同源基因引导的高度杂合作物组装:创建参考转录组以揭示黑麦草中的遗传多样性。
Orthology Guided Assembly in highly heterozygous crops: creating a reference transcriptome to uncover genetic diversity in Lolium perenne.
机构信息
Plant Sciences Unit--Growth and Development, Institute for Agricultural and Fisheries Research-ILVO, Melle, Belgium.
出版信息
Plant Biotechnol J. 2013 Jun;11(5):605-17. doi: 10.1111/pbi.12051. Epub 2013 Feb 21.
Despite current advances in next-generation sequencing data analysis procedures, de novo assembly of a reference sequence required for SNP discovery and expression analysis is still a major challenge in genetically uncharacterized, highly heterozygous species. High levels of polymorphism inherent to outbreeding crop species hamper De Bruijn Graph-based de novo assembly algorithms, causing transcript fragmentation and the redundant assembly of allelic contigs. If multiple genotypes are sequenced to study genetic diversity, primary de novo assembly is best performed per genotype to limit the level of polymorphism and avoid transcript fragmentation. Here, we propose an Orthology Guided Assembly procedure that first uses sequence similarity (tBLASTn) to proteins of a model species to select allelic and fragmented contigs from all genotypes and then performs CAP3 clustering on a gene-by-gene basis. Thus, we simultaneously annotate putative orthologues for each protein of the model species, resolve allelic redundancy and fragmentation and create a de novo transcript sequence representing the consensus of all alleles present in the sequenced genotypes. We demonstrate the procedure using RNA-seq data from 14 genotypes of Lolium perenne to generate a reference transcriptome for gene discovery and translational research, to reveal the transcriptome-wide distribution and density of SNPs in an outbreeding crop and to illustrate the effect of polymorphisms on the assembly procedure. The results presented here illustrate that constructing a non-redundant reference sequence is essential for comparative genomics, orthology-based annotation and candidate gene selection but also for read mapping and subsequent polymorphism discovery and/or read count-based gene expression analysis.
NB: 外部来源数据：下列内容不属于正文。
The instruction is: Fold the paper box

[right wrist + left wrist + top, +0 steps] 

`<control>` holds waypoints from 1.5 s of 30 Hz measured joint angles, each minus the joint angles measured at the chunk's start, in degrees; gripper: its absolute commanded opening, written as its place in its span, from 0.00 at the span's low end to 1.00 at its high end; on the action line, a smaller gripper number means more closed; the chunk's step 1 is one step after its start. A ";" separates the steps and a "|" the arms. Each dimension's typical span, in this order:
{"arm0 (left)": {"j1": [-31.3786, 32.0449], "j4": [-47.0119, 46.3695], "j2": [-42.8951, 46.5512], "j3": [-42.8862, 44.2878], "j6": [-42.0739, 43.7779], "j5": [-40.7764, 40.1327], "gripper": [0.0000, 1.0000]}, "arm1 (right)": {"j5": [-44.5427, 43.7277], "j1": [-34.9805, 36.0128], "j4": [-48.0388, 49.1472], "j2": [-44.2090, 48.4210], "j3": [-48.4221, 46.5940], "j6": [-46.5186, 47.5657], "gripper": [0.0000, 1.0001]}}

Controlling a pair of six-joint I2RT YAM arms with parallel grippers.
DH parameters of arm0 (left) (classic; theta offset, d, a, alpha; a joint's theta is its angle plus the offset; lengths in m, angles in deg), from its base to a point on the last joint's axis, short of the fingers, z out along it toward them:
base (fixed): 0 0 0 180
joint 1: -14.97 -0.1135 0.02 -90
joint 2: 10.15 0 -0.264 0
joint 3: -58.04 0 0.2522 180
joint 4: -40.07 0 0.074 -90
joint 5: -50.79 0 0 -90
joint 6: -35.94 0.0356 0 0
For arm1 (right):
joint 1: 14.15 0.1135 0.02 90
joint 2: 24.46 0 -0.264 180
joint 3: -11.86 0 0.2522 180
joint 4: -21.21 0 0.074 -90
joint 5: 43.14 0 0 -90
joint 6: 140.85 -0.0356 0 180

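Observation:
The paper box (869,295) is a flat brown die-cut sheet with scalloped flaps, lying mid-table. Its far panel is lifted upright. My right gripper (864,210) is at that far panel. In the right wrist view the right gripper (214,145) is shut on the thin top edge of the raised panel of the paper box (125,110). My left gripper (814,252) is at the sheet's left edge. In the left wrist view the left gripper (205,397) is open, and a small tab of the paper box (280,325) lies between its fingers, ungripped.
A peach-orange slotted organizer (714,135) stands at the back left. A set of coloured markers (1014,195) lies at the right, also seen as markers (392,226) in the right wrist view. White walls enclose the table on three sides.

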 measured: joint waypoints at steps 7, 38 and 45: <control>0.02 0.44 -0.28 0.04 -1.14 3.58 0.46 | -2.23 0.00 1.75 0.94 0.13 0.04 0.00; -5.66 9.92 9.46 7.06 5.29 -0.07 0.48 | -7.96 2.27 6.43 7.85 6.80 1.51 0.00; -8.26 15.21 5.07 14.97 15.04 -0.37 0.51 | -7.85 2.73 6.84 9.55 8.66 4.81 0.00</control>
尽管目前在下一代测序数据分析程序方面取得了进展,但对于 SNP 发现和表达分析而言,从头组装参考序列仍然是一个具有挑战性的问题,尤其是在那些遗传特征尚未明确且高度杂合的物种中。异花授粉作物物种固有的高水平多态性会阻碍基于 De Bruijn 图的从头组装算法,导致转录本碎片化和等位基因序列的冗余组装。如果要对多个基因型进行测序以研究遗传多样性,最好针对每个基因型进行初步从头组装,以限制多态性水平并避免转录本碎片化。在这里,我们提出了一种同源物指导组装程序,该程序首先使用序列相似性(tBLASTn)对模型物种的蛋白质进行搜索,以从所有基因型中选择等位基因和碎片化的序列,然后根据基因进行 CAP3 聚类。这样,我们可以同时为模型物种的每个蛋白质注释假定的同源物,解决等位基因冗余和碎片化问题,并创建一个代表测序基因型中所有等位基因共识的从头转录序列。我们使用 14 个 Lolium perenne 基因型的 RNA-seq 数据来演示该程序,以生成一个参考转录组,用于基因发现和转化研究,揭示异花授粉作物中转录组范围内 SNP 的分布和密度,并说明多态性对组装程序的影响。这里呈现的结果表明,构建一个非冗余的参考序列对于比较基因组学、基于同源物的注释和候选基因选择至关重要,但对于读取映射以及随后的多态性发现和/或基于读取计数的基因表达分析也是如此。